Jazz series branches out with Bill Frisell

Bill Frisell, a Grammy-winning guitarist, performed his newest album “Harmony” alongside Petra Haden with vocals, Hank Roberts on cello and vocals and Luke Bergman on baritone guitar and vocals in the Lawrence Memorial Chapel on Friday, Feb. 7. The program asserted that the quartet “annihilates the concept of genre,” and the group delivered. The space they inhabited on the stage seemed smaller because of a rug they all sat on with their chairs in a half-circle facing each other. This led to a feeling of intimacy that extended to the audience, despite the large space of the chapel. It felt like a jam session between friends that one could happen to stumble upon. 

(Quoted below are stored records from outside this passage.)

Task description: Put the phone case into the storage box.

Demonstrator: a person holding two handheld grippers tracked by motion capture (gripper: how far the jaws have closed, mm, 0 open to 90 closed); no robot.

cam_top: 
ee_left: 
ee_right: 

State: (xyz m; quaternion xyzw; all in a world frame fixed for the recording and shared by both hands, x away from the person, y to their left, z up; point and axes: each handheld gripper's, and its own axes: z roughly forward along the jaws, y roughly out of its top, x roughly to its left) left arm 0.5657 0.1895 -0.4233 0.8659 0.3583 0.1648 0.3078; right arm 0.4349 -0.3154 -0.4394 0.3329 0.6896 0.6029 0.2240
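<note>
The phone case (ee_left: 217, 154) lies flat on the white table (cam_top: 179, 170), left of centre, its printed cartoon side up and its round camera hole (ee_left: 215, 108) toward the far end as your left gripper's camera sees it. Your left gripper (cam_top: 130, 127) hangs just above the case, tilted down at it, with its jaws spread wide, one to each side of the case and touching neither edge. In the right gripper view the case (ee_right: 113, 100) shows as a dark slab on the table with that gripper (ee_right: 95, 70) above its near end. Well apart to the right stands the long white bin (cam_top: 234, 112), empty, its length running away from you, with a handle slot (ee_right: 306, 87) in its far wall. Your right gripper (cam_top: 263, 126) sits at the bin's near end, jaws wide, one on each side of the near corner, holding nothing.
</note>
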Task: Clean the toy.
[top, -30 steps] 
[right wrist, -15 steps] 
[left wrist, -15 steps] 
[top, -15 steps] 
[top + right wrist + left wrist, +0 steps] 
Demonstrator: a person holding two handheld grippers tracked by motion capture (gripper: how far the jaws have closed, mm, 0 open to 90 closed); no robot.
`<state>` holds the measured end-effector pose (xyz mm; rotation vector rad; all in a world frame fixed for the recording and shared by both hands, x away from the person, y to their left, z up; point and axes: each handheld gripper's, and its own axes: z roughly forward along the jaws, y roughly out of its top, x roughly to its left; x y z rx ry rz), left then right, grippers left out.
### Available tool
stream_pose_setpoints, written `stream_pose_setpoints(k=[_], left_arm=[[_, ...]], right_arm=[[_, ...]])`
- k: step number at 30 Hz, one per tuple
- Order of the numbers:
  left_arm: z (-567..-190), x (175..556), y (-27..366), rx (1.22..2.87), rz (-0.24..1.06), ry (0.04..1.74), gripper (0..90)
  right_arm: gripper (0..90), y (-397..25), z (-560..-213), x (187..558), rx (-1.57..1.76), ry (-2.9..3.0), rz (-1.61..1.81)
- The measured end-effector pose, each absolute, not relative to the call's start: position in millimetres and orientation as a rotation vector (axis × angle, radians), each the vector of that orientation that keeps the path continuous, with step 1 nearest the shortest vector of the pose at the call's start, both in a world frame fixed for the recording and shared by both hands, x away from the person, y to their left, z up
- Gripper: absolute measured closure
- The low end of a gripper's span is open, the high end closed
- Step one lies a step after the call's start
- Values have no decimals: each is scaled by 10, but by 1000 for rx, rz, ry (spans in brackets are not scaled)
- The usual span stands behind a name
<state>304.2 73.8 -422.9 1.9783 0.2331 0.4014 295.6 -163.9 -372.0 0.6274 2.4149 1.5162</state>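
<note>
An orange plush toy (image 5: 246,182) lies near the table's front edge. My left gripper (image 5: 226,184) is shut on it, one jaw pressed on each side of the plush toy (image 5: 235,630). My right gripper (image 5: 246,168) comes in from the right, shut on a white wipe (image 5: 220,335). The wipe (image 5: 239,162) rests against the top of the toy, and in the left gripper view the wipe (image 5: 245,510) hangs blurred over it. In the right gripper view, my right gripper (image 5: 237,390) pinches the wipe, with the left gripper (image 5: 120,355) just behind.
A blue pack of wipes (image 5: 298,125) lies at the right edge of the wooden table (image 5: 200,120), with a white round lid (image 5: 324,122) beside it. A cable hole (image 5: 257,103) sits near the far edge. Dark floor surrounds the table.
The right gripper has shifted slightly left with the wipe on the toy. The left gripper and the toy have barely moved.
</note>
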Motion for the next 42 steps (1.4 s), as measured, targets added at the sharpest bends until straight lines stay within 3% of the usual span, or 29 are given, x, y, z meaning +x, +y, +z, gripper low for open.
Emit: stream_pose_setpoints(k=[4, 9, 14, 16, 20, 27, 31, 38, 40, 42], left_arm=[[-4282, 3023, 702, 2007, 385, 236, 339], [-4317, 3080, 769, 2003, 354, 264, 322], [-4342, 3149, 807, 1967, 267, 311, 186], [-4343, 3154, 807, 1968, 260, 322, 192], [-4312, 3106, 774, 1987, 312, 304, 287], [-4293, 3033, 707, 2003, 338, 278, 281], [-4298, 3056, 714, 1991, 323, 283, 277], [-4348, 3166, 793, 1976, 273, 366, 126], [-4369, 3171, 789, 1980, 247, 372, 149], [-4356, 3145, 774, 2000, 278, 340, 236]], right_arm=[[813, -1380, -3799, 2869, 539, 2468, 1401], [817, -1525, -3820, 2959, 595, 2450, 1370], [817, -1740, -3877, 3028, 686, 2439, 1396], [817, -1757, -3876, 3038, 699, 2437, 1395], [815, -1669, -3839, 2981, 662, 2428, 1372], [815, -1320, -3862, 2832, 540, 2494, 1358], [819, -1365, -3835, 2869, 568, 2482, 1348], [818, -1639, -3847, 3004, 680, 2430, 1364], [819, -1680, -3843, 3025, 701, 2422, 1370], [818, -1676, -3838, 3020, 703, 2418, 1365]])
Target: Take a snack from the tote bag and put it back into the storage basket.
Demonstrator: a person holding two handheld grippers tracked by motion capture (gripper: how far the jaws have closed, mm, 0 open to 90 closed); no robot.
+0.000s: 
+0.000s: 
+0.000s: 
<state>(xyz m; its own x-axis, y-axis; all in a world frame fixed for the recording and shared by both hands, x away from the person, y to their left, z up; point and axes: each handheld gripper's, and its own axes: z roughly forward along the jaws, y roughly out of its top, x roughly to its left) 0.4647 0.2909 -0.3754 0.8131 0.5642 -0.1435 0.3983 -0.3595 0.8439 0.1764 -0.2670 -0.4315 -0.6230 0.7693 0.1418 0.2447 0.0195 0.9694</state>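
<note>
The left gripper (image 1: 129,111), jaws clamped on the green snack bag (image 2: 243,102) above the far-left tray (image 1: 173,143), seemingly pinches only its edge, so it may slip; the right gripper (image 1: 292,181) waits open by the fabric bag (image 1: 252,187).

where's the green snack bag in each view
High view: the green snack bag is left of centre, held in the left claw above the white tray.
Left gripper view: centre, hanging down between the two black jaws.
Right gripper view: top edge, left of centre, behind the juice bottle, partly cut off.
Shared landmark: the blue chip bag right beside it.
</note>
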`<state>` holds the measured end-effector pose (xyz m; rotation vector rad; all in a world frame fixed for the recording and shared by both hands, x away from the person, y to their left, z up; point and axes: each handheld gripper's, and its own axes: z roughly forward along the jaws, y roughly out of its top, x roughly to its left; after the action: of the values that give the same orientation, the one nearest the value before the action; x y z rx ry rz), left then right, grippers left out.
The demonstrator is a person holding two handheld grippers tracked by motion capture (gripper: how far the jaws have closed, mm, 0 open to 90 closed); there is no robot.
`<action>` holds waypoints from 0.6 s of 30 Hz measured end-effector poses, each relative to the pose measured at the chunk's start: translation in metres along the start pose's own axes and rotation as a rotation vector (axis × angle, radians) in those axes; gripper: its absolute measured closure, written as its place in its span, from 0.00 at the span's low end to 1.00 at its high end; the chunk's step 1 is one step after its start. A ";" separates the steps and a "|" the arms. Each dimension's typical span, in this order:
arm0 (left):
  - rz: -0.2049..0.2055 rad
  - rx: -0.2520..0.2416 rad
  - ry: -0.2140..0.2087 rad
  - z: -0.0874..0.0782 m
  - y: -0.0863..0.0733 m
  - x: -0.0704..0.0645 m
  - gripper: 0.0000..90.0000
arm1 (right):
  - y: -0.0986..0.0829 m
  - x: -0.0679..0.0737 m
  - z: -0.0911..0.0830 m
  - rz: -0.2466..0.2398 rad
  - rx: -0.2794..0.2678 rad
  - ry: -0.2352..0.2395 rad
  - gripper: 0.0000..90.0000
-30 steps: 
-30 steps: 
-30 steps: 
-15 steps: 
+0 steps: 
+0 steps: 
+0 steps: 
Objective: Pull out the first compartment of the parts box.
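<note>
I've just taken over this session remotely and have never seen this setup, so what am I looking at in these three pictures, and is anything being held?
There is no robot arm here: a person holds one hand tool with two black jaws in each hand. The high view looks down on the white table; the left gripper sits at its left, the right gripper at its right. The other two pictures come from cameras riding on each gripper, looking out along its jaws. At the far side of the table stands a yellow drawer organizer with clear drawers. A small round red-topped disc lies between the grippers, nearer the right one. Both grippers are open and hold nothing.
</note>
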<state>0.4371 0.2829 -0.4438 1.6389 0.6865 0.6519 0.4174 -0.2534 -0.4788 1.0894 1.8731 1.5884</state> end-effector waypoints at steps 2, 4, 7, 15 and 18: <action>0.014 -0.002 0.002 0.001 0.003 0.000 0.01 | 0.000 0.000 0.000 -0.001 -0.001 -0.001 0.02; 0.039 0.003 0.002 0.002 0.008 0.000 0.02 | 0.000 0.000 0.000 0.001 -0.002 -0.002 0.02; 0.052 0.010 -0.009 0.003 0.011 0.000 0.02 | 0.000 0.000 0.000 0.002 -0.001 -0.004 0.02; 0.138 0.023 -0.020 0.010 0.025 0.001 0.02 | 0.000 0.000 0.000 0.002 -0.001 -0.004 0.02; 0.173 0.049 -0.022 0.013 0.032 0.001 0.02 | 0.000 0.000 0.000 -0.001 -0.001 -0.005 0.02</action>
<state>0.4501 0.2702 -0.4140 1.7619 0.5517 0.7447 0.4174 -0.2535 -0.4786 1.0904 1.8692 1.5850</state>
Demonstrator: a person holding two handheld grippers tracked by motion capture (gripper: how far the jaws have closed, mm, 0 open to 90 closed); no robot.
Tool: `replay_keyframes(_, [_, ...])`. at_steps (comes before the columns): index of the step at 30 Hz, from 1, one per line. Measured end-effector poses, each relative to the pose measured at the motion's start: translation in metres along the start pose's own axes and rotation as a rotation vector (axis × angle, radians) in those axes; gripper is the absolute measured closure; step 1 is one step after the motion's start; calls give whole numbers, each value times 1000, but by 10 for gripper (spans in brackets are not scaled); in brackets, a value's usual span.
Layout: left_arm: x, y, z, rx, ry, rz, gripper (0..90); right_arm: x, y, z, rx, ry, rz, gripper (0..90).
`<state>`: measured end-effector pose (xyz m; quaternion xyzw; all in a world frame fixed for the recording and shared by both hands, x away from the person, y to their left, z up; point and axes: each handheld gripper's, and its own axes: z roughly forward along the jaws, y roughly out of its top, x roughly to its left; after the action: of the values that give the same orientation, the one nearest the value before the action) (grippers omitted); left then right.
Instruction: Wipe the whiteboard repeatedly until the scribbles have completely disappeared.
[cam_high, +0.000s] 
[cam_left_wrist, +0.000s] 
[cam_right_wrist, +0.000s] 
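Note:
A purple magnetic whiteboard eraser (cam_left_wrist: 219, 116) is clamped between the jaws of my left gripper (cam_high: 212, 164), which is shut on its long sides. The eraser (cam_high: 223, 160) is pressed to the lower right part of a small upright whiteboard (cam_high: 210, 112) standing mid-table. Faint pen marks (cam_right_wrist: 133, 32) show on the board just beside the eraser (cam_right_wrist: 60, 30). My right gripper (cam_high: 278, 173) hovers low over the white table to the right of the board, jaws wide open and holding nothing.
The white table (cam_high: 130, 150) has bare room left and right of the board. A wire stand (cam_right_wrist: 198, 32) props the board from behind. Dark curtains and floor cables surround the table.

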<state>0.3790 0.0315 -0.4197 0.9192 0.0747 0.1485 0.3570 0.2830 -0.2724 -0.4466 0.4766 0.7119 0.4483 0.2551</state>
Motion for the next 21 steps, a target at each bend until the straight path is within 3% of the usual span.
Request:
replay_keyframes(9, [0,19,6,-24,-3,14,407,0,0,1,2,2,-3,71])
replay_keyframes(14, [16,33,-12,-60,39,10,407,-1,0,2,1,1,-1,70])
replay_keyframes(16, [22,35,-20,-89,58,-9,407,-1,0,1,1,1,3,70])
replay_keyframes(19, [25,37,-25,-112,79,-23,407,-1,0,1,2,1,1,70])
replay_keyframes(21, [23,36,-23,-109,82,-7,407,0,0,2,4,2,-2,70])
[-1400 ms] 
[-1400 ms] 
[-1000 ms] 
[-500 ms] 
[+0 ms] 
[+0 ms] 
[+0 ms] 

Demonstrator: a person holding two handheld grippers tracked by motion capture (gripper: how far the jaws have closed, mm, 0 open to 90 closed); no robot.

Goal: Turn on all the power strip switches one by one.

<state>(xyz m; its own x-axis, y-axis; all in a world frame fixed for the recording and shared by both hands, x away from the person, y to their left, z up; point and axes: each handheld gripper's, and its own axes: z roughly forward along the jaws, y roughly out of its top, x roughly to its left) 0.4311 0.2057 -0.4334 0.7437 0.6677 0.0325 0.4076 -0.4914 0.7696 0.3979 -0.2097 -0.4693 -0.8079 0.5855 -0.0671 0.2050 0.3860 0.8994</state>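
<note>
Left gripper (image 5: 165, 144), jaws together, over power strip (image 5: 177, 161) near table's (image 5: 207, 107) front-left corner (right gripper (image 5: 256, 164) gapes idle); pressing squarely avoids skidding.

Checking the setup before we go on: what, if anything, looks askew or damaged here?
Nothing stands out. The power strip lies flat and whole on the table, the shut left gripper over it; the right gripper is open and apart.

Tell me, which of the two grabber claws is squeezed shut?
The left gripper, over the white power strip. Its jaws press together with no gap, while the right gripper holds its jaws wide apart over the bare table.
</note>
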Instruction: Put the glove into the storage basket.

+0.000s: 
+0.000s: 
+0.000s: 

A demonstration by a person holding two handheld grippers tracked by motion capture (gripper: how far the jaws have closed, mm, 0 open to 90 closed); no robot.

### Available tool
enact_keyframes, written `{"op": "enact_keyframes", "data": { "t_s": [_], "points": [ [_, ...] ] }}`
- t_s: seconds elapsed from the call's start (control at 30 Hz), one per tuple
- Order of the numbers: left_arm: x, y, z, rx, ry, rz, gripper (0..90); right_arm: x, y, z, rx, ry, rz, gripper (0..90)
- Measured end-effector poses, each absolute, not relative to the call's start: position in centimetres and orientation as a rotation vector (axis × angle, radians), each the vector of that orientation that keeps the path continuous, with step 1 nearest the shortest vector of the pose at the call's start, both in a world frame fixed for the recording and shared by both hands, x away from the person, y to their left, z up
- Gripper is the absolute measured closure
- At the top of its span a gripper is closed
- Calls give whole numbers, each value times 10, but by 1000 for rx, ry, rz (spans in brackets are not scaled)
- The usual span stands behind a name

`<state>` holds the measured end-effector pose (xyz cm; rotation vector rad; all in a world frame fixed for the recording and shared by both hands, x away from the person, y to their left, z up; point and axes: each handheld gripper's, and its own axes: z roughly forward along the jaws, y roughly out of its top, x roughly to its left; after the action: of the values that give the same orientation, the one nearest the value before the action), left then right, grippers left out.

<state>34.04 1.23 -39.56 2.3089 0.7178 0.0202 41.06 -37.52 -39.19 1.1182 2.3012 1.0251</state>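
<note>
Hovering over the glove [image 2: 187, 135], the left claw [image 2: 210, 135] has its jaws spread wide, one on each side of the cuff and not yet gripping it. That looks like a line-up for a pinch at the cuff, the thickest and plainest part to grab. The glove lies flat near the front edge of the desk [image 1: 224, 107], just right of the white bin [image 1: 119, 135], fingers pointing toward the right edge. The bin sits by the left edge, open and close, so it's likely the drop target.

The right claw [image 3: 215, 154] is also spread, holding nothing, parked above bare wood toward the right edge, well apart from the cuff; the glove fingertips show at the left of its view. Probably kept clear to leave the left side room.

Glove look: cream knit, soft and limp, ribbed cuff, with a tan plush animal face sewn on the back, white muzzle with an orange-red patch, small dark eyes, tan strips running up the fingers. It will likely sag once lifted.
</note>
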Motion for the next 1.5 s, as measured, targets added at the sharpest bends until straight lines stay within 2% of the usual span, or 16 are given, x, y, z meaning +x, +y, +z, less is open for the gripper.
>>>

To begin the concert, the music was atmospheric enough that it was hard to imagine how it could ever resolve itself, then in an instant it crystallized into a melody that could be followed clearly. As they moved into the next pieces, the same motifs recurred, but with new elements included at each turn of the songs. They worked well as a group, breaking down occasionally to highlight one part of the quartet. Between the lyricism and the tone of the music, the mood flowed seamlessly from somewhere near folk music to a bluesy sound and back again. Each song was marked with themes that felt mournful at times but were tinged with hope and care. They played a song they had never been played live before called “Saints and Angels,” which was written by Frisell’s guitar teacher in New York. To this, Frisell said, “It’s all gonna work itself out. Music is incredible that way. Things always seem to work themselves out.” This sentiment could be traced throughout the concert.  Though Frisell did not sing in any of the pieces played, the vocals from the other members acted as both an environment for the guitar to be featured, as well as their own entities. Reaching almost barbershop quartet levels of harmonies on one song, Roberts went into a deep vocal fry, prompting laughter from the audience. Another notable moment was toward the end of the concert, when the music was really spacious once again, and then suddenly, they were singing “Space Oddity” by David Bowie. There were sounds of surprised delight through the crowd. Despite the surprise of it, the song fit snugly into the world of music created that night, a vague but present narrative. The audience clapped out a standing ovation, then the group returned for an encore piece. Haden’s voice was powerful as she sang the words to Pete Seeger’s “We Shall Overcome.” She stood up halfway through the middle of the song, fist in the air. Once she was confident that the audience had caught on to the melody, she asked for them to join her. So, the room was filled with voices singing, “Deep in my heart I do believe we shall overcome someday.” It brought a warmth that met what Frisell is quoted to have said in the program: music is a uniting force.